Task
What lines in the listing include "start"? Return a copy of each.

Supplied material

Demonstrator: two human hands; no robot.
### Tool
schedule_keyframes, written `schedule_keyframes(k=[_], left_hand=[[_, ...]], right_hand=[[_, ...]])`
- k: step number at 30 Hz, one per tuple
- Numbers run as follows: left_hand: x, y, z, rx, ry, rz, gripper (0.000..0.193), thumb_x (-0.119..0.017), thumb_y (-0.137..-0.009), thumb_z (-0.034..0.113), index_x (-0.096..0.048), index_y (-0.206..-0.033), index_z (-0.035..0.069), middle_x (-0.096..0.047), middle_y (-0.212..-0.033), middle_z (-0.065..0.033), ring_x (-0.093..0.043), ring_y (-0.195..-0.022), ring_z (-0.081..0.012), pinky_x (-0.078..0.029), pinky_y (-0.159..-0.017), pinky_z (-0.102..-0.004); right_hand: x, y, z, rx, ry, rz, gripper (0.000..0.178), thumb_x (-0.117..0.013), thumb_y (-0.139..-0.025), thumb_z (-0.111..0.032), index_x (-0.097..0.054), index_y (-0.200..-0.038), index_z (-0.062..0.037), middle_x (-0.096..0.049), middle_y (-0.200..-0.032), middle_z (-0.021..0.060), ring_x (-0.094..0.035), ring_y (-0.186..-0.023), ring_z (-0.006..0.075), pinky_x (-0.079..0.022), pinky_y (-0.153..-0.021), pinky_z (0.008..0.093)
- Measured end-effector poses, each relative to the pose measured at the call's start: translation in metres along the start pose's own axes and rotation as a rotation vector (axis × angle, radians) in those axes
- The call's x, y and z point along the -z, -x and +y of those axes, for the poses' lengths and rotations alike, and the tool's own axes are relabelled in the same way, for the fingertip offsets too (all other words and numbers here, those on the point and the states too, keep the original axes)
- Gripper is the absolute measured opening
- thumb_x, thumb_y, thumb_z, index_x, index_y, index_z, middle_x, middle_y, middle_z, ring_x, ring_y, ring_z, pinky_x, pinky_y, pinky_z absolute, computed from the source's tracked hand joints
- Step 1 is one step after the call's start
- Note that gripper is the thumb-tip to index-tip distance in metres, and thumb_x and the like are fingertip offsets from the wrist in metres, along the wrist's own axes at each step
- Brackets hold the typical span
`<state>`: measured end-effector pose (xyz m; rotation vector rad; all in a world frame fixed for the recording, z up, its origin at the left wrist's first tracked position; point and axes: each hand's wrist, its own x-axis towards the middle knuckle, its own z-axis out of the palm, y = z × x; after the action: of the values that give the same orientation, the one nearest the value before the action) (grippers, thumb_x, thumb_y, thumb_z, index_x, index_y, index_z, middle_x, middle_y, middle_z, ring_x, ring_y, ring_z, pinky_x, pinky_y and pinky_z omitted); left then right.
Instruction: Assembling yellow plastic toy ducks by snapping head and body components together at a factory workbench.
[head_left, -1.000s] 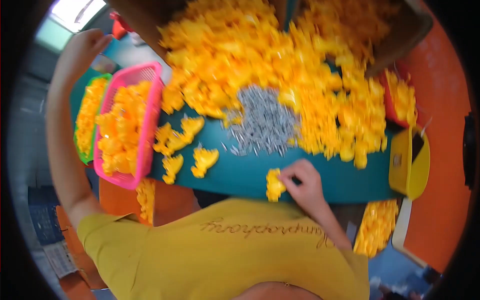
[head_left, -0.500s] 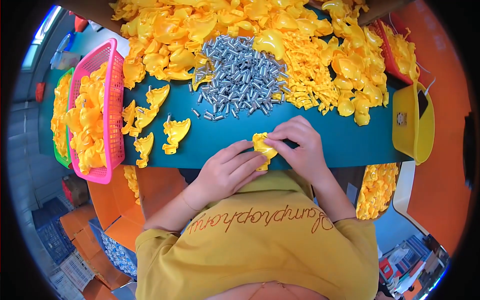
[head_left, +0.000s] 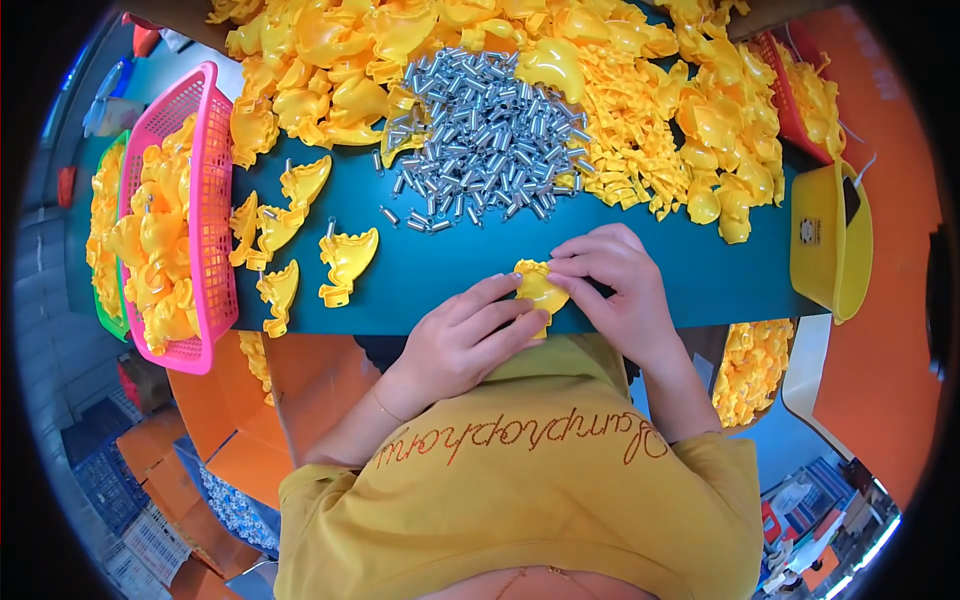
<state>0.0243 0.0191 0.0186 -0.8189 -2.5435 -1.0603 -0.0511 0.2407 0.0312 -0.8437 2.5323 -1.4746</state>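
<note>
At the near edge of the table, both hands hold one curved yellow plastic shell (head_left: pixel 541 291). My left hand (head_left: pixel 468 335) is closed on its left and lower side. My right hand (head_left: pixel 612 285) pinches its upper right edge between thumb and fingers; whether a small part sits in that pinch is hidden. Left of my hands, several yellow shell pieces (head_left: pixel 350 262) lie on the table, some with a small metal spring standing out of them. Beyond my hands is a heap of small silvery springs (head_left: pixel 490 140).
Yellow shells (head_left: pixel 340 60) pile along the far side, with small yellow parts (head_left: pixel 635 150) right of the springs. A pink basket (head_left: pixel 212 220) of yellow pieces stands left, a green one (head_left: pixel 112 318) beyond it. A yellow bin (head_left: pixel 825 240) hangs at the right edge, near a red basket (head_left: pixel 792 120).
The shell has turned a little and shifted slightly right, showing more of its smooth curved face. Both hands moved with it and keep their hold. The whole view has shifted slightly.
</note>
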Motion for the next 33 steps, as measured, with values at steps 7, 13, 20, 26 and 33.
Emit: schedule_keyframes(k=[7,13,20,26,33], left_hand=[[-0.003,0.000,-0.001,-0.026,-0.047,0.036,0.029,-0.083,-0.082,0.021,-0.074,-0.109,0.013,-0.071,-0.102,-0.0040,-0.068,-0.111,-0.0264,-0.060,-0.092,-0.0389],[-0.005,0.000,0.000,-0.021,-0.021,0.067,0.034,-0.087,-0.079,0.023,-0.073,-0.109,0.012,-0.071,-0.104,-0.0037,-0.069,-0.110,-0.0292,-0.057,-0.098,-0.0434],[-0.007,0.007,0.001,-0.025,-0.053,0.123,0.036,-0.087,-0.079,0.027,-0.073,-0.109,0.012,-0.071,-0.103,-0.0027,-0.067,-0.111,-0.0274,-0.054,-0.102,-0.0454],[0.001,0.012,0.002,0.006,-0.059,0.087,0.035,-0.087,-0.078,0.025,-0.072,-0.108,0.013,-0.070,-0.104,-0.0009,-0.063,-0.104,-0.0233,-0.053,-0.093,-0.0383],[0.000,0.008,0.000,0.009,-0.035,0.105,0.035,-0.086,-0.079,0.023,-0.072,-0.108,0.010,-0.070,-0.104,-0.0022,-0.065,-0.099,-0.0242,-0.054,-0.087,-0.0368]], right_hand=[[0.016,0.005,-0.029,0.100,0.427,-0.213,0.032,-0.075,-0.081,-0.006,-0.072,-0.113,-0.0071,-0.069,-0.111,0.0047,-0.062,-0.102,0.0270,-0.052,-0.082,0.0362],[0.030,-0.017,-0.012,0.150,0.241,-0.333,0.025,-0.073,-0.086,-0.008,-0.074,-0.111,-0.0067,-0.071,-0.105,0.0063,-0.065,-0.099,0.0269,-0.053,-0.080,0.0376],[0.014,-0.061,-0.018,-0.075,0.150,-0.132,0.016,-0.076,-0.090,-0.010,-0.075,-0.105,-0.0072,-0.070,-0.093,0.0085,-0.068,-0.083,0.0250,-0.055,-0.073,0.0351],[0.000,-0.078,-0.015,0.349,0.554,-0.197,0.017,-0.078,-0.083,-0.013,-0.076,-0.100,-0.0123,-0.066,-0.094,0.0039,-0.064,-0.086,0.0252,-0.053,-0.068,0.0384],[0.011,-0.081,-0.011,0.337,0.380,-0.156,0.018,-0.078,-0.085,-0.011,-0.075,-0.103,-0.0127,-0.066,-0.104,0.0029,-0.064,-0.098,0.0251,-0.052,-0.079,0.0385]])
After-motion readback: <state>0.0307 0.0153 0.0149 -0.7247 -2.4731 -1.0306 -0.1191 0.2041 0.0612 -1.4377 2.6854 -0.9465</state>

Response below
- Measured end-effector poses, each relative to the pose measured at the call's start: translation in metres along the start pose's own axes and rotation as a rotation vector (axis × angle, radians) in those axes
- Step 1 is one step after the call's start

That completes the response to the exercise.